Copy verbatim the material from its first line to the line that holds "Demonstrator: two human", including that line.
BEGIN
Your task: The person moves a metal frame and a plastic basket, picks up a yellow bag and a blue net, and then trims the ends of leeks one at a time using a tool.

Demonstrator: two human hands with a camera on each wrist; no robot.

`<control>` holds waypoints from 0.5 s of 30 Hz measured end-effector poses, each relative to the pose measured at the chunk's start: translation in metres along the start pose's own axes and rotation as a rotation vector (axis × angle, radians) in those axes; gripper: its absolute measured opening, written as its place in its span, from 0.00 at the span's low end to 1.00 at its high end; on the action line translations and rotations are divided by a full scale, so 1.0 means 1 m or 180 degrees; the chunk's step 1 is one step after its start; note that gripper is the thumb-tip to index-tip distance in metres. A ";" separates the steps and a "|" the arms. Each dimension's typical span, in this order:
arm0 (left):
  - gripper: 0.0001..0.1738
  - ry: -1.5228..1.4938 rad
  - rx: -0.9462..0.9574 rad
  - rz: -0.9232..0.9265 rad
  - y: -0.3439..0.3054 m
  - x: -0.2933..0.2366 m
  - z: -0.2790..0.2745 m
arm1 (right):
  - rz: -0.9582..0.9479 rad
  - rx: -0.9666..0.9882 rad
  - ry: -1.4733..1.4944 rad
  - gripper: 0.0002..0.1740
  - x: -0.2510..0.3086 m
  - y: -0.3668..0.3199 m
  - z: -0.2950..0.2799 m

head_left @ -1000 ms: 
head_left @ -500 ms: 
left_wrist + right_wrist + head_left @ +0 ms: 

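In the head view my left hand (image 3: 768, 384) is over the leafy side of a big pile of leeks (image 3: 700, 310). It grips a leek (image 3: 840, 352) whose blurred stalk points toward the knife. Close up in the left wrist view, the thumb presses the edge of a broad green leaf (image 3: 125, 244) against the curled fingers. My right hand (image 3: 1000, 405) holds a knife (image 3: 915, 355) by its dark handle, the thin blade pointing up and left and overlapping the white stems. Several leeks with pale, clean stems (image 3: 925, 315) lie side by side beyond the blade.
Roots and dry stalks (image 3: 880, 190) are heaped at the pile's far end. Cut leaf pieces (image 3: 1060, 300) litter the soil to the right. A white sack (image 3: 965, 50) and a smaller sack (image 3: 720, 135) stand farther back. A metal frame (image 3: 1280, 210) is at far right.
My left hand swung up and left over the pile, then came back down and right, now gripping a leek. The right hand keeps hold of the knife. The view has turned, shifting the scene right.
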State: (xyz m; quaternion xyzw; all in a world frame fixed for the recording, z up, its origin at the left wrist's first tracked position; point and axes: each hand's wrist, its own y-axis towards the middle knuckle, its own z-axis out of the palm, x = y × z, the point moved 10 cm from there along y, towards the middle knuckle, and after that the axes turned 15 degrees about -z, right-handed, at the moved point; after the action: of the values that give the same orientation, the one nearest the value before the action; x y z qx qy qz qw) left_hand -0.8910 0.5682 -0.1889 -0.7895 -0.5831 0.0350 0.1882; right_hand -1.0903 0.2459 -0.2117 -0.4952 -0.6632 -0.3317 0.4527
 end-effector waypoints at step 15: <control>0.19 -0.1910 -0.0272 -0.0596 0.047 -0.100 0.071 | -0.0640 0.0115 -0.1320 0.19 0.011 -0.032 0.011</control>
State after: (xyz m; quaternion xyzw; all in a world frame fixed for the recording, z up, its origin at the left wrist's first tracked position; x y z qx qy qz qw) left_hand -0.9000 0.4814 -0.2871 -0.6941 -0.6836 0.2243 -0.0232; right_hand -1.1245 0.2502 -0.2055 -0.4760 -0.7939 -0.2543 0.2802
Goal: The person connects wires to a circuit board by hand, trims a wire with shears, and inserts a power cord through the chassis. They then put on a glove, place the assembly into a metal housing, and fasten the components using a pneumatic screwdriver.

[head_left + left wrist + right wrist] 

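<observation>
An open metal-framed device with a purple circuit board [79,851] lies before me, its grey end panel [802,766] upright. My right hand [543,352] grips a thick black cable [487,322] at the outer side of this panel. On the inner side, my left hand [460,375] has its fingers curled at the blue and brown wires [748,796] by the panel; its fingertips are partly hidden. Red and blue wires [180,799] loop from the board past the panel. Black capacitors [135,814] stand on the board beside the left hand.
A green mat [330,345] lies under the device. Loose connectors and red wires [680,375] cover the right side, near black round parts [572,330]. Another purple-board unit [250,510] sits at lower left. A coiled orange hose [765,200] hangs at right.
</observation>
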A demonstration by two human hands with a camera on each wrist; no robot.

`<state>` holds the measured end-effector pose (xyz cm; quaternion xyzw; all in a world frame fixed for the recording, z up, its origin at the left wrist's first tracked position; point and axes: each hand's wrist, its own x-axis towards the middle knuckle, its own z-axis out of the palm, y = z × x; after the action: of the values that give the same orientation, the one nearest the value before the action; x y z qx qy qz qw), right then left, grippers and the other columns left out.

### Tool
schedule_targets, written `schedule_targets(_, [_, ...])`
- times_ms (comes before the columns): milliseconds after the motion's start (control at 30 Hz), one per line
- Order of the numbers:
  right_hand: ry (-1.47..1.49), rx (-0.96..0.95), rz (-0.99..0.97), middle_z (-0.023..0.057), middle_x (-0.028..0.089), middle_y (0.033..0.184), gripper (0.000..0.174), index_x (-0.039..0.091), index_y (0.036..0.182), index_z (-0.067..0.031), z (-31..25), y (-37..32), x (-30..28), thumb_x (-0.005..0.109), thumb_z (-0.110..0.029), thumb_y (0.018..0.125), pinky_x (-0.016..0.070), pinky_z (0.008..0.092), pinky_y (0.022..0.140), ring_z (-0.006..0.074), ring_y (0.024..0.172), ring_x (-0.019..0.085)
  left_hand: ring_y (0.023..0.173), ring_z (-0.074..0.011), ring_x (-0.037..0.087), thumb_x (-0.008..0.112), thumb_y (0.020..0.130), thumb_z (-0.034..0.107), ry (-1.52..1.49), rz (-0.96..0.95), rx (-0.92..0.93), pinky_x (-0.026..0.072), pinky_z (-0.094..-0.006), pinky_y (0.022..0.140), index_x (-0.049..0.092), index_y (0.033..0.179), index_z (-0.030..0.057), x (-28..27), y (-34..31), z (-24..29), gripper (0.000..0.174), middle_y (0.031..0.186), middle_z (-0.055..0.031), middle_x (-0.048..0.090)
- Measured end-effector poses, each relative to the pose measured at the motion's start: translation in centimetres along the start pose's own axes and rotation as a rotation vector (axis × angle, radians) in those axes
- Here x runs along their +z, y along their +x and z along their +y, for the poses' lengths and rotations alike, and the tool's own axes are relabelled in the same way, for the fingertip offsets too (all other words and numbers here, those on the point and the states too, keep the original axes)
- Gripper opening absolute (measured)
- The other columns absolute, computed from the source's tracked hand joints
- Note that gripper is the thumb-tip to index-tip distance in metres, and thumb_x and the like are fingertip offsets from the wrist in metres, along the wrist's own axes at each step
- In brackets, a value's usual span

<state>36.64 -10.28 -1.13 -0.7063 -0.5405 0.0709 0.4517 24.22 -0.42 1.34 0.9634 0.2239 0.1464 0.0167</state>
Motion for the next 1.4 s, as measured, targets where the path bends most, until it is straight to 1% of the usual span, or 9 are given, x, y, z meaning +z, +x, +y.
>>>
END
* _SOLUTION TO THIS EXERCISE_:
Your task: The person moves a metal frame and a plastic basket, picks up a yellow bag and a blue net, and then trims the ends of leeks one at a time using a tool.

Demonstrator: two human hands with a camera on each wrist; no robot.

Nothing further remains for this exercise.